Documentation Enhancements

  • This documentation has been published in printed form under the title The repoze.bfg Web Application Framework, Version 1.2. It was reworked and restructured extensively for this publication. Show your support for BFG by buying a copy!.
  • The documentation now uses the “request-only” view calling convention in most examples (as opposed to the context, request convention). This is a documentation-only change; the context, request convention is also supported and documented, and will be “forever”.
  • repoze.bfg.configuration API documentation has been added.
  • A narrative documentation chapter entitled “Creating Your First repoze.bfg Application” has been added. This chapter details usage of the new repoze.bfg.configuration.Configurator class, and demonstrates a simplified “imperative-mode” configuration; doing repoze.bfg application configuration imperatively was previously much more difficult.

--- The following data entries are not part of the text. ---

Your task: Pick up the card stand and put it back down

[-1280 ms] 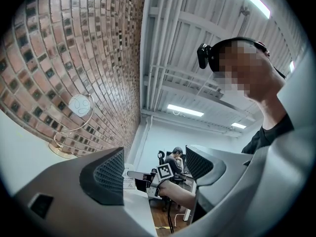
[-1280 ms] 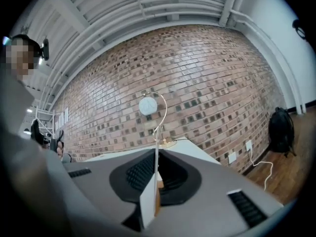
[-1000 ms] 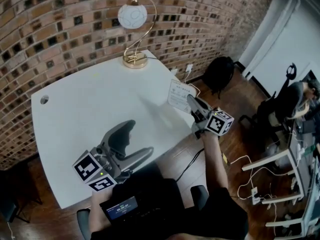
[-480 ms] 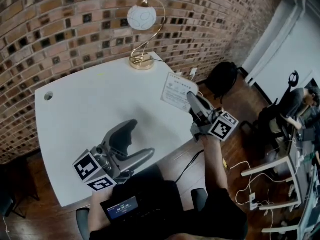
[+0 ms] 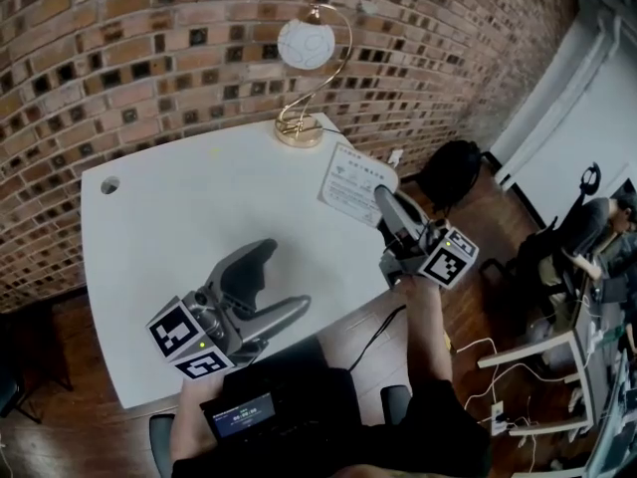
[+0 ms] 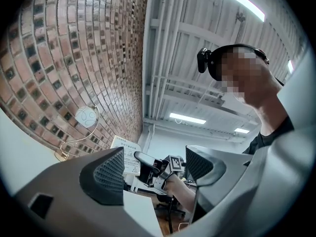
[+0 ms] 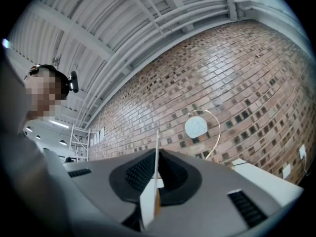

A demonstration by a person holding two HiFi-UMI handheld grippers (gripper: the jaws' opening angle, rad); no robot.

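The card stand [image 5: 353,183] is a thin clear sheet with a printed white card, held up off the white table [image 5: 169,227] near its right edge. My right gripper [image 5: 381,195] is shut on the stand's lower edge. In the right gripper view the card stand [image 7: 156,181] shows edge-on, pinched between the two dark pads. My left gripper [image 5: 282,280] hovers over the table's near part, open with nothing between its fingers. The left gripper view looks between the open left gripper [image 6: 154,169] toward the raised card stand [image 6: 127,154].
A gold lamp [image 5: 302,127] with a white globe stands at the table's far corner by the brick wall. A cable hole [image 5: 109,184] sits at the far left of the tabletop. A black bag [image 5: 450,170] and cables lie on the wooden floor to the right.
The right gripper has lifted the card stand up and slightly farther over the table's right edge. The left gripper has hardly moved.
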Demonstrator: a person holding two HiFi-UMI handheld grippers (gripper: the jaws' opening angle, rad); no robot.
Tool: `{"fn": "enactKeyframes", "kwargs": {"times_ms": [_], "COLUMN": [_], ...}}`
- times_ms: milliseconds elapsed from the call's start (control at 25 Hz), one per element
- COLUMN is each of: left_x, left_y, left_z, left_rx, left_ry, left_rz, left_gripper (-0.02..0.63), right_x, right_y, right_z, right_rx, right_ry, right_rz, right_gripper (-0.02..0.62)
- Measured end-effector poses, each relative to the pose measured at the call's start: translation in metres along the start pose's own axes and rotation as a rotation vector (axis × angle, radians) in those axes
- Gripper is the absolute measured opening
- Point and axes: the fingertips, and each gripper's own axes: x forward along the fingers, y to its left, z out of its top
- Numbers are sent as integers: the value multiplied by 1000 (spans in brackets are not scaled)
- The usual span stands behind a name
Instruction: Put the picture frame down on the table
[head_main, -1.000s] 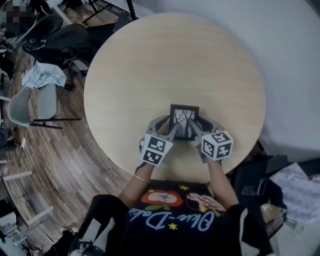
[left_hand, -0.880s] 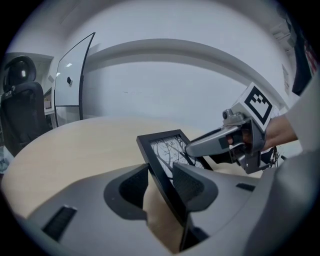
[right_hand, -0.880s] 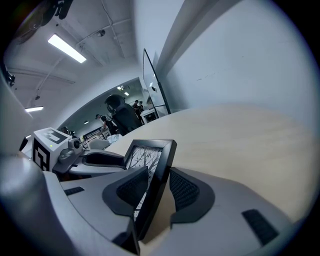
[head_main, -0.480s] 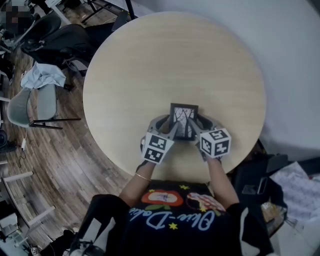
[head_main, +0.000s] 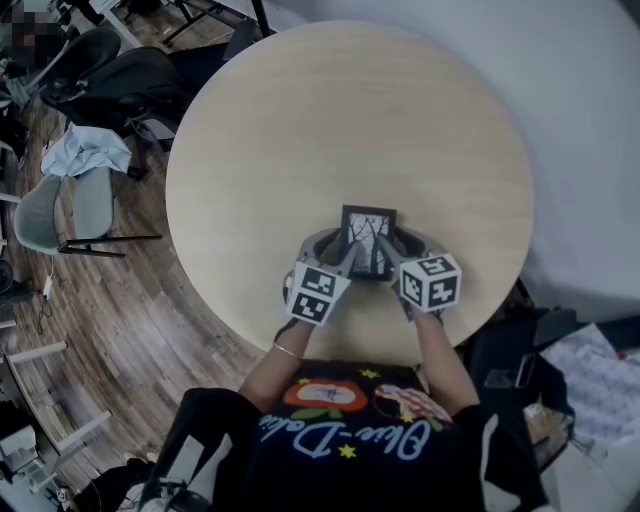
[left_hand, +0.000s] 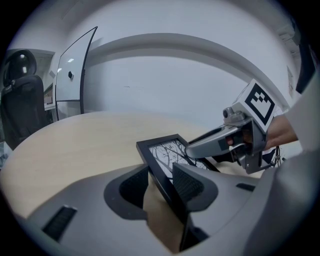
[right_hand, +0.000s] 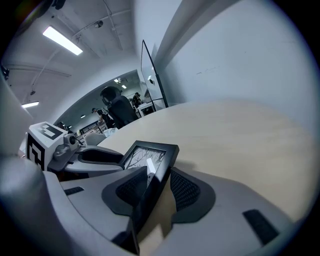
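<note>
Picture frame (head_main: 368, 242): on the table (head_main: 340, 120) by its near edge, face upward, long axis running near to far.
Left gripper (left_hand: 161, 186): jaws apart, loosely straddling the frame's left edge.
Right gripper (right_hand: 159, 189): jaws just opened wide, loose around the frame's right edge.

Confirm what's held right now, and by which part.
Nothing clamped: picture frame side edges sit loosely between left gripper and right gripper jaws; the right's have just been opening.
</note>
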Motion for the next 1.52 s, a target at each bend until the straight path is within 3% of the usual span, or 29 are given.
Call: {"fn": "enactKeyframes", "kwargs": {"times_ms": [1200,1520], "left_x": [12,10], "left_y": [0,-1], "left_z": [-12,-8], "left_rx": [42,25], "left_ry": [93,36], "left_rz": [53,7], "left_gripper": [132,132], "right_x": [11,10], "right_y": [-5,-6], "right_z": [-11,-9], "right_rx": [-96,-94], "right_ry": [102,85], "right_rz": [-74,-64], "right_gripper": [126,126]}}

  • The “ZCML Hooks” chapter has been renamed to “Hooks” (Using Hooks); it documents how to override hooks now via imperative configuration and ZCML.
  • The explanation about how to supply an alternate “response factory” has been removed from the “Hooks” chapter. This feature may be removed in a later release (it still works now, it’s just not documented).
  • Add a section entitled “Test Set Up and Tear Down” to the unittesting chapter (Unit and Integration Testing).
  • Remove explanation of changing the request type in a new request event subscriber in the “Events” narrative documentation chapter, as other predicates are now usually an easier way to get this done.
  • Added “Thread Locals” narrative chapter to documentation, and added a API chapter documenting the repoze.bfg.threadlocals module.
  • Added a “Special Exceptions” section to the “Views” narrative documentation chapter explaining the effect of raising repoze.bfg.exceptions.NotFound and repoze.bfg.exceptions.Forbidden from within view code.
  • Add a narrative documentation chapter named Using the Zope Component Architecture in repoze.bfg.
  • Created new top-level documentation section named ZCML Directives. This section contains detailed ZCML directive information, some of which was removed from various narrative chapters.